### Directions
Provide again, from the entries below, every line from the one containing "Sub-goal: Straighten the" through the one containing "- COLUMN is", exactly as written, and no other line.

* * * * * * * * *

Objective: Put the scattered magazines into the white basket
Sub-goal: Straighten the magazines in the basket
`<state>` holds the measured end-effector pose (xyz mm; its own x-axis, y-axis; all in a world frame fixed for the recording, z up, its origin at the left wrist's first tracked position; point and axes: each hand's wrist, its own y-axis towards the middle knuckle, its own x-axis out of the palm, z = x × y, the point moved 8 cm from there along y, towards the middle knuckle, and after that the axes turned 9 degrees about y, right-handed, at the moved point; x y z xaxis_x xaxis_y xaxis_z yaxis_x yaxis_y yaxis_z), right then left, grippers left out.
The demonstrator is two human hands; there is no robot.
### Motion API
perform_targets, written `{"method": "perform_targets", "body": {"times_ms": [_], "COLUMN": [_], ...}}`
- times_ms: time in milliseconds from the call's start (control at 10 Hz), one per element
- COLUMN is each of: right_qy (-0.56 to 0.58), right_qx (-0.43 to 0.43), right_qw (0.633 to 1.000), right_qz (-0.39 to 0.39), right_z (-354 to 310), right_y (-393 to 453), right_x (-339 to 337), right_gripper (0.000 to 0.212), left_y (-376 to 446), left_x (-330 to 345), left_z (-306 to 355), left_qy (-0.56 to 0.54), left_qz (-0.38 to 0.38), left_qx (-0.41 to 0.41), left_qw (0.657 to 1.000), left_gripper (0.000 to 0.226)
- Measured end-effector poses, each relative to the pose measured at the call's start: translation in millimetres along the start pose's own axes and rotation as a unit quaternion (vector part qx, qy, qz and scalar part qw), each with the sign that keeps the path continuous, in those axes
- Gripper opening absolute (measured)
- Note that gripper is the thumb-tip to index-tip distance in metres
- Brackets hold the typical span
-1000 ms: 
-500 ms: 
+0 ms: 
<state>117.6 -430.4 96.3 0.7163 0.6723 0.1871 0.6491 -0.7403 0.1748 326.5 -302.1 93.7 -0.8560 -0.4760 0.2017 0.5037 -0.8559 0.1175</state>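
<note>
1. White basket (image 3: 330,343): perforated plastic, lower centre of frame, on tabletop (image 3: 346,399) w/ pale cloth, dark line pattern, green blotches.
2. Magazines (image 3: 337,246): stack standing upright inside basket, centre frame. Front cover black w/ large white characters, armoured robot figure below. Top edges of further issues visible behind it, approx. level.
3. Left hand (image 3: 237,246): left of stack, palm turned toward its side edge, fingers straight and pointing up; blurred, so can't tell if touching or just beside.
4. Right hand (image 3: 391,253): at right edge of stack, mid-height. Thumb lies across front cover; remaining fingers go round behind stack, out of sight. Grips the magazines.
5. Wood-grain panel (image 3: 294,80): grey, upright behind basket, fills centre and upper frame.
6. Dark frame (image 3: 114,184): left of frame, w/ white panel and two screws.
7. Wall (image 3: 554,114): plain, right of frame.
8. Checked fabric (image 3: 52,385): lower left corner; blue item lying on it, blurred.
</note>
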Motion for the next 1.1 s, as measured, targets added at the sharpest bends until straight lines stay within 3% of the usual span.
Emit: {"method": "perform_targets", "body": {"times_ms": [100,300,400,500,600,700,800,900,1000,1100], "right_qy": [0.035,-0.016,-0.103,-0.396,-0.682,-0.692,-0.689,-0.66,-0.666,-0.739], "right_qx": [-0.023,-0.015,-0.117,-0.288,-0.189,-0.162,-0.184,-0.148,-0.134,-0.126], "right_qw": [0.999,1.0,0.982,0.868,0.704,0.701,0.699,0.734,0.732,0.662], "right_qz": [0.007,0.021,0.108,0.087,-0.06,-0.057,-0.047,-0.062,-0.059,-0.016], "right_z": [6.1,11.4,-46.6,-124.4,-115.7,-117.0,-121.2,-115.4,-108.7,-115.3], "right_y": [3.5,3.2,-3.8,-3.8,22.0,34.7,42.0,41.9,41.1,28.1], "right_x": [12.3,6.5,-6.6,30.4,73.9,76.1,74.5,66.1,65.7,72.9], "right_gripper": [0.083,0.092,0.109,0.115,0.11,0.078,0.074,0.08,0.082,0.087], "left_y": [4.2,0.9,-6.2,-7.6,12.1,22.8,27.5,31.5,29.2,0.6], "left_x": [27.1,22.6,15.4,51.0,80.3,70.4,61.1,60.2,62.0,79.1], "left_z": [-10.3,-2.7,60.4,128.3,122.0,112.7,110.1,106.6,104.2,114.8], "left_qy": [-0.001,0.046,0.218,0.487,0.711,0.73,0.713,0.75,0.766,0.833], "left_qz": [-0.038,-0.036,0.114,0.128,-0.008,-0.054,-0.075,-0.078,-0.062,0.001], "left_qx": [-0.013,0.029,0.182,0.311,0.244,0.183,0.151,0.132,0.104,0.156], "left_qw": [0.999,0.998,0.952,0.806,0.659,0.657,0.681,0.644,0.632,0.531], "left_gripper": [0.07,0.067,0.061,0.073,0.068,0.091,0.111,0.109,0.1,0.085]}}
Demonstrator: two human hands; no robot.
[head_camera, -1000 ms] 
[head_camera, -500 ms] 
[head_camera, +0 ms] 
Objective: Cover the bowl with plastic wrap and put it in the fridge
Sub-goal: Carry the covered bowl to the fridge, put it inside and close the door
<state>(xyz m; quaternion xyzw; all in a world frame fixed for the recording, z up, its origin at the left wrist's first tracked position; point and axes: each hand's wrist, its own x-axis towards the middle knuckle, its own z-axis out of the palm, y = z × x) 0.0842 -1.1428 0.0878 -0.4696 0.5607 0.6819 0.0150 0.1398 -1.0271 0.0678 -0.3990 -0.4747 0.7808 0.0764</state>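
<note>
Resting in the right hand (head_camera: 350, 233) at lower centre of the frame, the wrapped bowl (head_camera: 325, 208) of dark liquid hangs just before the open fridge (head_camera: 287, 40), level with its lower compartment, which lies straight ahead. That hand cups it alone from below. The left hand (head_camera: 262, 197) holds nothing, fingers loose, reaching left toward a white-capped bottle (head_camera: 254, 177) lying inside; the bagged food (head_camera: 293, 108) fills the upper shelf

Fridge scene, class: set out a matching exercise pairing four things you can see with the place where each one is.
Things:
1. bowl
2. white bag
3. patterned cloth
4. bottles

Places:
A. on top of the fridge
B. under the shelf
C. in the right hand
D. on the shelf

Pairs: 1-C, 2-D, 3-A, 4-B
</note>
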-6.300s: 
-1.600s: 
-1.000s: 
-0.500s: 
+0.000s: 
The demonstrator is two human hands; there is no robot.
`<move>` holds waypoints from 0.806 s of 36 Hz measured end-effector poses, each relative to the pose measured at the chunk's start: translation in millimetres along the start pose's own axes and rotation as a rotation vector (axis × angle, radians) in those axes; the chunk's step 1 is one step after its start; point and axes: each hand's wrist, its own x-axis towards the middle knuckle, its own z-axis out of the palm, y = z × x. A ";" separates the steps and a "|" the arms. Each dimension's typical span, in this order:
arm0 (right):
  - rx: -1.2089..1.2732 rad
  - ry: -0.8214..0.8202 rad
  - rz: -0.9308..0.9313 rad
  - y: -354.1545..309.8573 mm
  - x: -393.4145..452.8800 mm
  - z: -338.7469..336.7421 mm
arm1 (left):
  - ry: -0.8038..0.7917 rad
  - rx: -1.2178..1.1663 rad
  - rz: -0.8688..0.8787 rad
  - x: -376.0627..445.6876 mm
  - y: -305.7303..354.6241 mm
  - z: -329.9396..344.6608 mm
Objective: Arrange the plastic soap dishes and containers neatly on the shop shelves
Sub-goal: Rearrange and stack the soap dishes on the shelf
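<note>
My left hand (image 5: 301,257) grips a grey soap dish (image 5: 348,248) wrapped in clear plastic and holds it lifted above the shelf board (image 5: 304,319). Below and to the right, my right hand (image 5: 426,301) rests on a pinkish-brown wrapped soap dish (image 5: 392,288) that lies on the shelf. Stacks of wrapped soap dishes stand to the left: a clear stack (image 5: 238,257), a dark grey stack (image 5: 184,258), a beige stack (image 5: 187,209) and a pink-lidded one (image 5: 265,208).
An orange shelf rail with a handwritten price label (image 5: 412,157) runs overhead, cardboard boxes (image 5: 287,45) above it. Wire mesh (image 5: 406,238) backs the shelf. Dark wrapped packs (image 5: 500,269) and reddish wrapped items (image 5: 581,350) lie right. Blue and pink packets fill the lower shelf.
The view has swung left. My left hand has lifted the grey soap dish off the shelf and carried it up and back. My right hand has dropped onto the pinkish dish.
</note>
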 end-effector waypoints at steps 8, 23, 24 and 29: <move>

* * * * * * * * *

### Response
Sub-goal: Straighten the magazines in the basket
`<state>` holds the measured end-effector pose (xyz mm; its own x-axis, y-axis; all in a world frame fixed for the recording, z up, its origin at the left wrist's first tracked position; point and axes: each hand's wrist, its own y-axis towards the middle knuckle, its own x-axis out of the palm, z = x × y, the point moved 8 cm from there along y, towards the middle knuckle, and after that the axes turned 9 degrees about y, right-handed, at the moved point; x y z xaxis_x xaxis_y xaxis_z yaxis_x yaxis_y yaxis_z), right then left, grippers left out.
The demonstrator is two human hands; there is no robot.
### Motion API
perform_targets, written `{"method": "perform_targets", "body": {"times_ms": [_], "COLUMN": [_], ...}}`
- times_ms: time in milliseconds from the call's start (control at 10 Hz), one per element
- COLUMN is each of: right_qy (-0.56 to 0.58), right_qx (-0.43 to 0.43), right_qw (0.633 to 1.000), right_qz (-0.39 to 0.39), right_z (-354 to 310), right_y (-393 to 453), right_x (-339 to 337), right_gripper (0.000 to 0.212), left_y (-376 to 446), left_x (-330 to 345), left_z (-306 to 355), left_qy (-0.56 to 0.54), left_qz (-0.38 to 0.38), left_qx (-0.41 to 0.41), left_qw (0.657 to 1.000), left_gripper (0.000 to 0.226)

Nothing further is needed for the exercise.